[YOUR ASSIGNMENT] The lines below are to be quoted exactly, from the first through the one that contains "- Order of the".

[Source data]
•••

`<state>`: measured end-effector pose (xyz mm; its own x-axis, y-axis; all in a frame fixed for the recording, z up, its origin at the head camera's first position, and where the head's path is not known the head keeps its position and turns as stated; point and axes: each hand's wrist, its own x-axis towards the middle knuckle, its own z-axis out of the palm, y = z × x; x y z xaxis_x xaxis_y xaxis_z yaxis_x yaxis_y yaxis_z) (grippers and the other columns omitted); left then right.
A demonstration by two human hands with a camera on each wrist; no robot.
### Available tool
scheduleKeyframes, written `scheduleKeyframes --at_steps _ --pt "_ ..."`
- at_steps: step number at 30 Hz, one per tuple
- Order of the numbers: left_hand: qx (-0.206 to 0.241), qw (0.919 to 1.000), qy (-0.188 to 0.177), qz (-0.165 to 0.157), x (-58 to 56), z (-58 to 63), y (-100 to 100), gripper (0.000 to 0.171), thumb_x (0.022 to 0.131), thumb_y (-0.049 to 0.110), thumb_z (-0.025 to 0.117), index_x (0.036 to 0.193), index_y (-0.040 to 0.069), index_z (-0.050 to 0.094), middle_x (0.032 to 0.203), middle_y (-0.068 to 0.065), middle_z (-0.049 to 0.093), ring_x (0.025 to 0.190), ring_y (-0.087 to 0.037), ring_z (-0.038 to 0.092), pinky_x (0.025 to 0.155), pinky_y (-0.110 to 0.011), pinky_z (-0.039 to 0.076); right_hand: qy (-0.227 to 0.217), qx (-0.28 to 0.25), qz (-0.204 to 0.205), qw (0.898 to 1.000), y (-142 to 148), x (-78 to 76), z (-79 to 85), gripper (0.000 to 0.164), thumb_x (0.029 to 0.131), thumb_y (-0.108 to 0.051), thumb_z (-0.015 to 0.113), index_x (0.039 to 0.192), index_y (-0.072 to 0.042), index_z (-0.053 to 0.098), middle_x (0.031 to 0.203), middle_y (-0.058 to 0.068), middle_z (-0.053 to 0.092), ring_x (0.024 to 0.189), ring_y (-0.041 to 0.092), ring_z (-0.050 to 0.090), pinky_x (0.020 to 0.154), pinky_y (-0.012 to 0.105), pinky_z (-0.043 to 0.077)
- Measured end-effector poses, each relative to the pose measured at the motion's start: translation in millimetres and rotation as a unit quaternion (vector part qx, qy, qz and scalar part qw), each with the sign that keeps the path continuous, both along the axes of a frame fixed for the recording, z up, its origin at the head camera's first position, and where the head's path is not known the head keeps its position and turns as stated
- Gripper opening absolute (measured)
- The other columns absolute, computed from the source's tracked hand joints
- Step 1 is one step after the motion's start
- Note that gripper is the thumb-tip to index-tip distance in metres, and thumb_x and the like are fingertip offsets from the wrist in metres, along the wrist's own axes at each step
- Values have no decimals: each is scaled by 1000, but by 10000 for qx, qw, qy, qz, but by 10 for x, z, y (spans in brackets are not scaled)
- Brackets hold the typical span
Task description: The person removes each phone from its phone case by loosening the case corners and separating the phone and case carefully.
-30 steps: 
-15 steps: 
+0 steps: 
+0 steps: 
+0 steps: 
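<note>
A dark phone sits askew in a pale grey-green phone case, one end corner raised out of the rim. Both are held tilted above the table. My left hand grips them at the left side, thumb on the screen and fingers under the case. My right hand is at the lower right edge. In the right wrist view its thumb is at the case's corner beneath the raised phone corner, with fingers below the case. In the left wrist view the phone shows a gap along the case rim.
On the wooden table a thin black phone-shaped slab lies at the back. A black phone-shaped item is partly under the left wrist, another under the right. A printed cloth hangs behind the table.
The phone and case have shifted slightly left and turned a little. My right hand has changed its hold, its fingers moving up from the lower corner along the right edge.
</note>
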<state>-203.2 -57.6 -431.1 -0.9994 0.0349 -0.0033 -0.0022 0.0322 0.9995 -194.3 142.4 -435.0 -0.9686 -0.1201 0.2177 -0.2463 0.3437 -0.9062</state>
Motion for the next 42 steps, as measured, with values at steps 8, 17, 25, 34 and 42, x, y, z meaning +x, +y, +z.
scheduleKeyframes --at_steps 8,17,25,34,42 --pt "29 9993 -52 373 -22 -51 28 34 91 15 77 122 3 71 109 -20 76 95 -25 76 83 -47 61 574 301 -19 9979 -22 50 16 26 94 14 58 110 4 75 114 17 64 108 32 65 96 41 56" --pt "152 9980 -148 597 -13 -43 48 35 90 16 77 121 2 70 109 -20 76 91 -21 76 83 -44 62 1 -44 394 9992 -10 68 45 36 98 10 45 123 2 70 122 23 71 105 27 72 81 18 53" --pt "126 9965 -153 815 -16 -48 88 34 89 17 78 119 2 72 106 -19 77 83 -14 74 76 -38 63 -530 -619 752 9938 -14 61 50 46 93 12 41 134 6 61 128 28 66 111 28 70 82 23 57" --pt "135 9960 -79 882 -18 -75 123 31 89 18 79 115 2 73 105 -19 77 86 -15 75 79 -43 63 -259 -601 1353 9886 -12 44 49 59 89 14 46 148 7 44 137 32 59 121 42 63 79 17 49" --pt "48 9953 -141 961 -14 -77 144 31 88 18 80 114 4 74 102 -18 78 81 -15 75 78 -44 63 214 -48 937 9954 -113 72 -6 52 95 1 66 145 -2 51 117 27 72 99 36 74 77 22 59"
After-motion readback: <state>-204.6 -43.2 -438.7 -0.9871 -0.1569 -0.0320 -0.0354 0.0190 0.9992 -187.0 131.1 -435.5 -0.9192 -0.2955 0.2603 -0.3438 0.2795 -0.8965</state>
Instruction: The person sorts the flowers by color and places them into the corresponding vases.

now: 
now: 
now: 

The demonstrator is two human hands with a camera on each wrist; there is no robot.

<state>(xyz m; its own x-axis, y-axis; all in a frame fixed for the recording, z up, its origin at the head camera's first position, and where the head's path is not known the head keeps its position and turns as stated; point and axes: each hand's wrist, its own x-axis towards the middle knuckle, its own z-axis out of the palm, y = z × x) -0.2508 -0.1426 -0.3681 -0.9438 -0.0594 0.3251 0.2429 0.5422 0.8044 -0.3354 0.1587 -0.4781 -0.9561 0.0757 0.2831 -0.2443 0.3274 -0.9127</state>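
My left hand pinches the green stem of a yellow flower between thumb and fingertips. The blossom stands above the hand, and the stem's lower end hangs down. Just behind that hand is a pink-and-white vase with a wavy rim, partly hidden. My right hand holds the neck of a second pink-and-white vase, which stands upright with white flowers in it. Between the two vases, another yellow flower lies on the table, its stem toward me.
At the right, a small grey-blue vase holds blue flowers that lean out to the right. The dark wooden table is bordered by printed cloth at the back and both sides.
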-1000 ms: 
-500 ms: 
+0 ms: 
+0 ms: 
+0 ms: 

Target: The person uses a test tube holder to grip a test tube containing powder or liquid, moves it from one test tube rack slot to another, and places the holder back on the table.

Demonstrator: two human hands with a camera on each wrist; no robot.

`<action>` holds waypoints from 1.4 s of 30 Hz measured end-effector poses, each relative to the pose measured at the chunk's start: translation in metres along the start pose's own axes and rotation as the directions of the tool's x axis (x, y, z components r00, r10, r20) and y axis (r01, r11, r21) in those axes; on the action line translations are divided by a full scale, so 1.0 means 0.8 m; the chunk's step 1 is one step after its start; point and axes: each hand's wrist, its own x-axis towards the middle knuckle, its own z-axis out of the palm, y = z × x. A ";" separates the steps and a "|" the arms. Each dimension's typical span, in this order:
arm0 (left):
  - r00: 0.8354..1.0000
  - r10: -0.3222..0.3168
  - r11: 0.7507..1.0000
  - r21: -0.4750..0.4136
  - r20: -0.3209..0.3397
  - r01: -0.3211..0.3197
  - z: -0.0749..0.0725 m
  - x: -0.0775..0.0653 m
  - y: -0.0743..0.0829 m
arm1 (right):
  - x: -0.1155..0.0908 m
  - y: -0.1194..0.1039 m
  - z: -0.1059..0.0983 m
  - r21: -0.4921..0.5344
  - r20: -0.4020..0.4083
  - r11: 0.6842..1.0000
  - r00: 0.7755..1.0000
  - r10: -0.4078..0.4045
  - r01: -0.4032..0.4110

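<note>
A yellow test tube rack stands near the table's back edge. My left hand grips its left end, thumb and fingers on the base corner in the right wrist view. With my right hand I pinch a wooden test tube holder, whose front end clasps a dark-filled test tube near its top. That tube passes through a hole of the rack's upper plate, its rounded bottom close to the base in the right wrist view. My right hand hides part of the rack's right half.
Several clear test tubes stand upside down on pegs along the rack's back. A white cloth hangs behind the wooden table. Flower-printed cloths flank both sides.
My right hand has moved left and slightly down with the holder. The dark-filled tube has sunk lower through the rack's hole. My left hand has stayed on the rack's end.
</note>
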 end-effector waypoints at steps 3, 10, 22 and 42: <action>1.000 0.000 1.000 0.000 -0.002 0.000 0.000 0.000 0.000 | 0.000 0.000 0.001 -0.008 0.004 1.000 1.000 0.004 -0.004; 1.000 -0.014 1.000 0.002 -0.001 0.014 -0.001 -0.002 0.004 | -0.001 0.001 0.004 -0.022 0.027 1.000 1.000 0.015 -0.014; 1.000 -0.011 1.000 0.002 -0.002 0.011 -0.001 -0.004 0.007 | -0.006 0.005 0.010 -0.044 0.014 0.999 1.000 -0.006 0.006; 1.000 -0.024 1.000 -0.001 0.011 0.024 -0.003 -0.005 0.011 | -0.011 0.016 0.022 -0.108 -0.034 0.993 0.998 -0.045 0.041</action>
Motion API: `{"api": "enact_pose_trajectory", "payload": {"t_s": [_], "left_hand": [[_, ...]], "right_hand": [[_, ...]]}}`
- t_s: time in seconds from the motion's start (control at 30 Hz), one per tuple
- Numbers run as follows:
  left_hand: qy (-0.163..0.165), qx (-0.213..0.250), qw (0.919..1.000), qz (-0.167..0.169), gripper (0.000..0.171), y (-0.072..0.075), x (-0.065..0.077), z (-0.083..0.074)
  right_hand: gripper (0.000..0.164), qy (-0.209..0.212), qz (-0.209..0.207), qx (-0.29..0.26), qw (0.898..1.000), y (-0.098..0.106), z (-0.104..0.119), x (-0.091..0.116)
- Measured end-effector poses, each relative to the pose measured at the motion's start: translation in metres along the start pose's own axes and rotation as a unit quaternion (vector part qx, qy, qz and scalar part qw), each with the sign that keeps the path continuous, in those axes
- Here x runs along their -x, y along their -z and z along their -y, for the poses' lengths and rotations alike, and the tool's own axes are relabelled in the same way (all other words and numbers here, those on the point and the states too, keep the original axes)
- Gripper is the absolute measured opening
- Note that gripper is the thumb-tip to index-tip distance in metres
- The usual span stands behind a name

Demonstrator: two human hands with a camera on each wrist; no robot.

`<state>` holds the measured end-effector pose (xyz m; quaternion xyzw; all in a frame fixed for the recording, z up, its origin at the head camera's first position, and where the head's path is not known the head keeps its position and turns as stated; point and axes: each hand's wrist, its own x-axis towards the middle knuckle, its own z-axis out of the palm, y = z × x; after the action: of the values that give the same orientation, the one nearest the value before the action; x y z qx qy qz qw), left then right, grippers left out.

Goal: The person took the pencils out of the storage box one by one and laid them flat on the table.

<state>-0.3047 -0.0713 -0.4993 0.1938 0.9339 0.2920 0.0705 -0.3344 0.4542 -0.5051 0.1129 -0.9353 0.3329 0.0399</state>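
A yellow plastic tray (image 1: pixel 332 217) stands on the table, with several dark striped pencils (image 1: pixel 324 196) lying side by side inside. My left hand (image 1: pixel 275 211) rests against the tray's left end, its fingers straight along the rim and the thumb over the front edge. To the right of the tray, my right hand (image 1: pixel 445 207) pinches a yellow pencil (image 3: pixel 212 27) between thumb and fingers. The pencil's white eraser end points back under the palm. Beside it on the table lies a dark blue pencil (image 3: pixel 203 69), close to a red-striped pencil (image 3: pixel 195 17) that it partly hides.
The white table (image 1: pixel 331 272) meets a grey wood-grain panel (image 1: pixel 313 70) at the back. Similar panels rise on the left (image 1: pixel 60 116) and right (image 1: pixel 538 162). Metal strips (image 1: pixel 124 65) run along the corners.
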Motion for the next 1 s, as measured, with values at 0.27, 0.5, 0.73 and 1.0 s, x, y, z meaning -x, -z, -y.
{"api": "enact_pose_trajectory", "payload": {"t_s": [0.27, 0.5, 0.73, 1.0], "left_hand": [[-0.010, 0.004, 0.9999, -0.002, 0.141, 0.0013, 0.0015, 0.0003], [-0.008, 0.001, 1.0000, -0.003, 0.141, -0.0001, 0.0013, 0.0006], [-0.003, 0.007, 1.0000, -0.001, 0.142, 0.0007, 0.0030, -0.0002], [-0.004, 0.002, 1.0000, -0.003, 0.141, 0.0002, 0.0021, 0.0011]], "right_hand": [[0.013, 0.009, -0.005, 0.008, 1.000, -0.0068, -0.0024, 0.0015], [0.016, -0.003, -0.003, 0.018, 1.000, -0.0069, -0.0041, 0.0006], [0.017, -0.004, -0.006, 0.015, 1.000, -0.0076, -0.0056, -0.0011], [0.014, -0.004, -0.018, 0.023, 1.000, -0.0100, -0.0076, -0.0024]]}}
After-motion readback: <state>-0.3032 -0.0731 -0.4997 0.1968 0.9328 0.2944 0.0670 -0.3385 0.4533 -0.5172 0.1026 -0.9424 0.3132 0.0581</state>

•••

[ANSWER SPACE]
`<state>`: measured end-effector pose (xyz mm; its own x-axis, y-axis; all in a frame fixed for the recording, z up, its origin at the head camera's first position, and where the head's path is not known the head keeps its position and turns as stated; point and axes: each hand's wrist, its own x-axis towards the middle knuckle, its own z-axis out of the palm, y = z × x; x y z xaxis_x xaxis_y xaxis_z yaxis_x yaxis_y yaxis_z) (grippers and the other columns omitted); left then right.
A demonstration by two human hands with a camera on each wrist; no robot.
### Available tool
scheduleKeyframes, written `scheduleKeyframes --at_steps _ --pt "_ ..."`
- at_steps: step number at 30 Hz, one per tuple
- Order of the numbers: left_hand: qx (-0.206 to 0.241), qw (0.919 to 1.000), qy (-0.188 to 0.177), qz (-0.165 to 0.157), x (-58 to 56), z (-58 to 63), y (-100 to 100), gripper (0.000 to 0.171), thumb_x (0.022 to 0.131), thumb_y (-0.049 to 0.110), thumb_z (-0.025 to 0.117), index_x (0.036 to 0.193), index_y (-0.040 to 0.069), index_z (-0.050 to 0.094), middle_x (0.032 to 0.203), middle_y (-0.068 to 0.065), middle_z (-0.049 to 0.093), ring_x (0.025 to 0.190), ring_y (-0.087 to 0.037), ring_z (-0.038 to 0.092), pinky_x (0.025 to 0.155), pinky_y (-0.110 to 0.011), pinky_z (-0.039 to 0.076); right_hand: qy (-0.227 to 0.217), qx (-0.28 to 0.25), qz (-0.204 to 0.205), qw (0.898 to 1.000), y (-142 to 148), x (-78 to 76), z (-79 to 85), gripper (0.000 to 0.164), thumb_x (0.029 to 0.131), thumb_y (-0.108 to 0.051), thumb_z (-0.015 to 0.113), index_x (0.039 to 0.192), index_y (-0.072 to 0.042), index_z (-0.053 to 0.098), middle_x (0.031 to 0.203), middle_y (-0.058 to 0.068), middle_z (-0.053 to 0.092), ring_x (0.024 to 0.189), ring_y (-0.041 to 0.092), ring_z (-0.050 to 0.090), pinky_x (0.020 to 0.154), pinky_y (-0.012 to 0.105), pinky_z (-0.043 to 0.077)

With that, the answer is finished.